Al entrar en la cuadra, cual anemómetros, las orejas de su compañera la buscan. La joven le da una zanahoria. Con la silla entre las manos, se detiene un instante. Es fiesta y la yegua también tiene derecho a descansar, se dijo para sí. Luego de dejar la silla en su gancho, echa una manta de rayas por encima del animal. Llevándola a su lado, salieron al campo y comenzaron a pasear.
No estaban pasando un buen momento, piensa para sí la niña. Rufina, la vieja yegua de raza española, está muy enferma. Y su padre languidece junto a su querido animal en la cuadra. Anoche lo oyó llorar. Leticia siente las lágrimas en sus mejillas. Con el envés del guante se las limpia. Serán de frío, decide intentando respirar tranquila.

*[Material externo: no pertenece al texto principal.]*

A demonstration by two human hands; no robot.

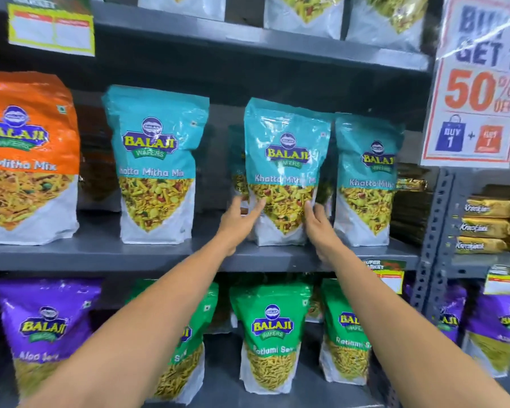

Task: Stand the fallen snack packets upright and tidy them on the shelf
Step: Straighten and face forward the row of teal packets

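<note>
— How's the grey shelf [100, 254]?

— Open gaps either side of the upright middle teal packet [283, 172] (clear window shows yellow mix); its base stands near the front edge.

— And the hands?

— Left hand [240, 217] and right hand [317, 220] press open-fingered against its lower sides, holding it between them.

1. At upper right of the frame we see a "BUY 1 GET 1 50% OFF" sign [477, 83].
2. At right we see stacked gold packs [490, 228].
3. At upper left, a yellow-bordered price tag [52, 32].
</note>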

Desde que supo que su madre vivía, cada vez que a través de su padre intentaba preguntar algo sobre ella, él le daba la espalda refunfuñando: Ni lo sé ni me importa. Y fue Gerardo el que, ante su insistencia, le contó que su madre era muy joven cuando ella nació. Y estos montes no eran de su mundo, señalaba a través de la pared el horizonte. Era una mujer a la que le gustaba la ciudad, los amigos, y levantaba los hombros como si no lo entendiera y se volvía hacia sus fogones susurrando: Él no ha vuelto a ser el mismo desde que se fue. Siempre terminaba su perorata rumiando que en su defensa había que reconocer que la señorita se había casado muy enamorada de don Jaime.
Durante un tiempo Leticia buscó alguna foto de su madre en los cajones del despacho. Solo encontró un lote de cartas. La primera fechada dos años después de su tercer cumpleaños. Luego de ordenarlas, las leyó una por una. En todas, ella le rogaba que le permitiera volver. Que la perdonara. Mi marcha fue el arrebato de una mujer que no sabe lo que hace, escribía con temblorosa letra. Que al menos le enviara una foto de su hija.
Antes de dejar las cartas en su sitio, Leticia repitió una y otra vez su nombre. Lo mismo hizo con la dirección del remite hasta aprendérsela de memoria. Ya en su habitación, buscándola en Internet, la encuentra en Facebook. Era ligera, delicada, femenina. A veces aparecía en fiestas con diferentes hombres a su lado. Sin dejar de contemplarla, la niña pasaba con dulzura los dedos por el rostro que le mostraba la pantalla. Un día, ayudada por la dirección, localizó su teléfono grabándolo en el móvil.
Aquella mañana mientras paseaba rodeada de nieve y niebla, Leticia introdujo la mano en el bolsillo acariciando el teléfono. Como si supiera lo que quería hacer, Atenta detuvo su marcha junto a un pino. La niña tuvo unos instantes de duda. Con los dedos helados sacó el móvil y buscó el número.
––Papá y Rufina se están muriendo ––escribió en el WhatsApp.